Le notizie degli ultimi giorni per le prospettive economiche del nostro Paese non sono sicuramente esaltanti. Il primo feedback è arrivato a metà della scorsa settimana da Confindustria, che ha dichiarato che l’Italia potrebbe essere a rischio recessione.
Per quest’anno l’economia italiana non crescerà come si era sperato e solo per il 2020 si inizia a intravedere qualche segnale positivo (+0,4%). I dati rilevati dal Centro Studi Confindustria non lasciano spazio a dubbi e mostrano al ribasso le stime della crescita del Pil che lo scorso ottobre si attestavano sullo 0,9%.
La domanda interna è piuttosto ferma e una spinta all’economia potrebbe arrivare solo grazie ad un aumento della domanda estera.
Secondo Confindustria, la principale causa di questo momento di stasi è una manovra di bilancio poco orientata alla crescita proprio adesso che l’Italia dovrebbe impegnarsi al massimo per evitare di superare il 3% nel rapporto deficit-Pil. Il superamento di tale soglia, infatti, sarebbe un segnale molto negativo per i mercati.

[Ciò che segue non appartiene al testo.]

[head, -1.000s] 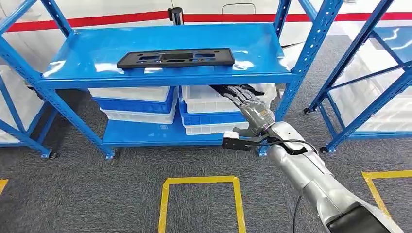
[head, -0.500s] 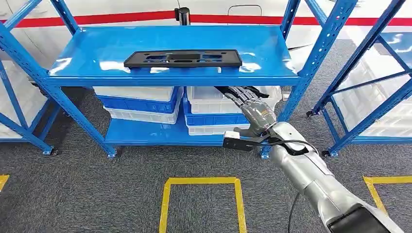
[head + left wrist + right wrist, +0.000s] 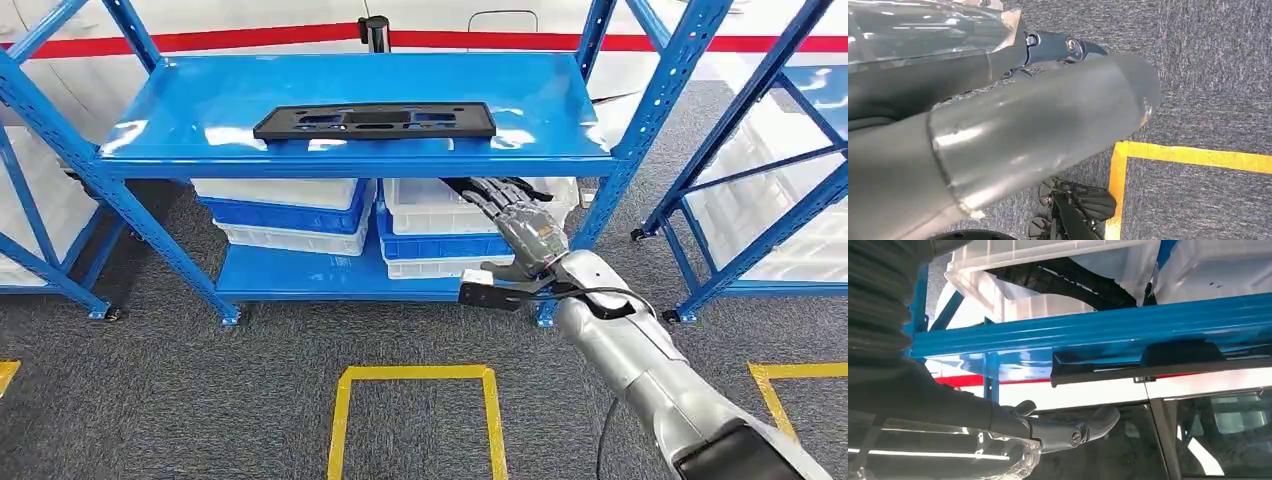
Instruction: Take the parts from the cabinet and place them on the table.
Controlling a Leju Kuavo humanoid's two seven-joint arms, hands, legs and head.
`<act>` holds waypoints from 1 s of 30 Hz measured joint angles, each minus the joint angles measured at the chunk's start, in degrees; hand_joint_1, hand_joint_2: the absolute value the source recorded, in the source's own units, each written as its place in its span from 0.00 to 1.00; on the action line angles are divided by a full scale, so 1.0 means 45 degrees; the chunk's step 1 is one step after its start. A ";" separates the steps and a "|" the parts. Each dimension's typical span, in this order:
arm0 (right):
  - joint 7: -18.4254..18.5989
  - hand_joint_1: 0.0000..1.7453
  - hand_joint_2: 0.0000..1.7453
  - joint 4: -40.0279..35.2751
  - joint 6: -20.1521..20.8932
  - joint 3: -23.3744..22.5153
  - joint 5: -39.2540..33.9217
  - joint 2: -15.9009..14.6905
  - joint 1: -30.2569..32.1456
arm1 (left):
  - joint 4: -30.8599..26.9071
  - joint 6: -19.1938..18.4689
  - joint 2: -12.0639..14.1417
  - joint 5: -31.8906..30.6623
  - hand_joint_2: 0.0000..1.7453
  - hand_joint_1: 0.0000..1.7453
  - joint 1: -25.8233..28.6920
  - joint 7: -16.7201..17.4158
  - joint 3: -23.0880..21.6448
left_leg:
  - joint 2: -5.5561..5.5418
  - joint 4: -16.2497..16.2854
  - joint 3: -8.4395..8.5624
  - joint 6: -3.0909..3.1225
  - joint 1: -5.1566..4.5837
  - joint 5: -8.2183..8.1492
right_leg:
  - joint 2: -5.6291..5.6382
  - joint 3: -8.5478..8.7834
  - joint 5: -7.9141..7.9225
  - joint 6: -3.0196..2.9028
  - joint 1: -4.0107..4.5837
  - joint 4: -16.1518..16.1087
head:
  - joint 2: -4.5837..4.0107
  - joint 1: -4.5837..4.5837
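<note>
Parts for the task sit in two spots on the blue rack (image 3: 600,165). One flat black plate (image 3: 374,120) w/ cut-outs lies lengthwise on the top shelf (image 3: 200,95), near its front edge. Another black part (image 3: 540,190) lies inside a clear white bin (image 3: 420,205) on the lower level, right stack; in the right wrist view it shows as a long ribbed black piece (image 3: 1068,282) resting slantwise in the bin (image 3: 998,295).

Right hand (image 3: 520,225) reaches under the top shelf toward that bin — fingers (image 3: 490,195) stretched out and spread, tips at the black part, nothing gripped as far as the head view shows. Silver forearm (image 3: 640,370) comes in from lower right.

Left hand: left wrist view shows a thick grey thumb (image 3: 1048,125) over grey carpet (image 3: 1213,60) and a yellow floor line (image 3: 1193,155) — whether the fingers are spread or curled can't be told.

Lower shelf also holds white and blue bins stacked on the left (image 3: 285,212). Yellow taped square (image 3: 412,415) on carpet in front of rack. More blue racks w/ white bins to the right (image 3: 760,200).
</note>
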 joint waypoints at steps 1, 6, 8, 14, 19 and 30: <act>0.0000 0.00 1.00 0.0039 0.0082 0.0000 0.0005 0.0044 -0.0081 | 0.0000 0.0000 0.0000 0.0014 0.00 0.00 -0.0006 0.0000 0.0005 | 0.0003 0.0000 0.0003 0.0033 -0.0003 -0.0012 | 0.0001 0.0001 0.0000 0.0001 -0.0001 -0.0005 | 0.0000 -0.0005; 0.0000 0.00 1.00 0.0179 0.0087 -0.0063 0.0039 0.0180 -0.0506 | -0.0010 -0.0019 -0.0034 0.0088 0.00 0.00 -0.0056 -0.0005 0.0034 | 0.0057 -0.0726 0.0462 0.0206 0.0187 0.0265 | -0.0042 0.0057 -0.0030 0.0111 0.0086 -0.0028 | 0.0000 0.0018; 0.0000 0.00 1.00 0.0272 0.0009 -0.0068 0.0068 0.0195 -0.0628 | -0.0010 -0.0034 -0.0044 0.0092 0.00 0.00 -0.0071 0.0000 0.0078 | 0.0063 -0.0891 0.0597 0.0268 0.0295 0.0325 | -0.0021 -0.0754 -0.0661 0.0143 0.0000 0.1560 | 0.0000 0.0029; -0.0039 0.00 1.00 0.0617 -0.0136 -0.0078 0.0141 0.0185 -0.0535 | -0.0010 -0.0039 -0.0068 0.0102 0.00 0.00 -0.0057 0.0000 0.0141 | 0.0008 -0.0716 0.0745 -0.0219 0.0700 0.0029 | -0.0142 -0.0935 0.0347 0.1180 -0.0726 0.0875 | 0.0000 0.0049; -0.0146 0.00 1.00 0.0826 -0.0224 -0.0078 0.0155 0.0170 -0.0518 | -0.0010 -0.0058 -0.0015 0.0102 0.00 0.00 -0.0071 -0.0005 0.0170 | -0.0035 -0.0435 0.0602 -0.0693 0.0678 -0.0257 | -0.0030 -0.0555 0.0397 0.0838 -0.0714 0.0084 | 0.0000 0.0029; -0.0214 0.00 1.00 0.0981 -0.0229 -0.0073 0.0160 0.0311 -0.0631 | -0.0005 -0.0024 0.0005 0.0185 0.00 0.00 -0.0083 0.0005 0.0199 | -0.0016 0.0435 -0.0678 -0.0081 0.0380 0.0625 | 0.0084 0.0000 0.0037 0.0237 -0.0331 0.0022 | 0.0000 0.0010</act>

Anche Bankitalia è scettica sui conti italiani

Anche Bankitalia conferma le previsioni delineate da Confindustria.   necessario adottare misure per contrastare la povertà e il rallentamento dell'economia, creando posti di lavoro stabili" così il Governatore di Bankitalia, Ignazio Visco, si è espresso parlando dell’economia italiana.
Nel nostro Paese, come in altre economie avanzate, sono necessari interventi in grado di contrastare più efficacemente il rallentamento economico. Secondo la banca centrale italiana è fondamentale assicurare la stabilità finanziaria con una strategia chiara e credibile per ridurre, nel medio termine, il peso del debito pubblico sulla nostra economia.
Il Paese al momento vive una fase di incertezza dovuta all’attuale situazione geopolitica che va a ripercuotersi sugli scambi internazionali e sulla propensione agli investimenti, dipingendo un quadro economico che nell'ultimo anno appare meno positivo delle previsioni del passato.

La bocciatura dell’OCSE

Risale solamente a ieri l’ultima bocciatura dell’economia italiana. Questa volta le critiche sono arrivate dall’Ocse, l’Organizzazione per la cooperazione e lo sviluppo economico, che afferma che l’Italia è in una fase di stallo.
Le stime aggiornate dell'Ocse contenute nel Rapporto sull'Italia, parlano chiaro: "La politica di bilancio espansiva e una debole crescita faranno lievitare il disavanzo delle finanze pubbliche, che passerà dal 2,1% del Pil nel 2018 al 2,5% nel 2019. Il tasso di disoccupazione crescerà al 12% dal 10,6% del 2018 e nel 2020 salirà ancora al 12,1%."
Nelle conclusioni del report l'Ocse propone all’Italia di mettere in atto un pacchetto di riforme completo volto ad aumentare la produttività e la crescita dell'occupazione. La chiave di volta potrebbe essere un pacchetto di riforme pluriennali volte ad una crescita solida e inclusiva.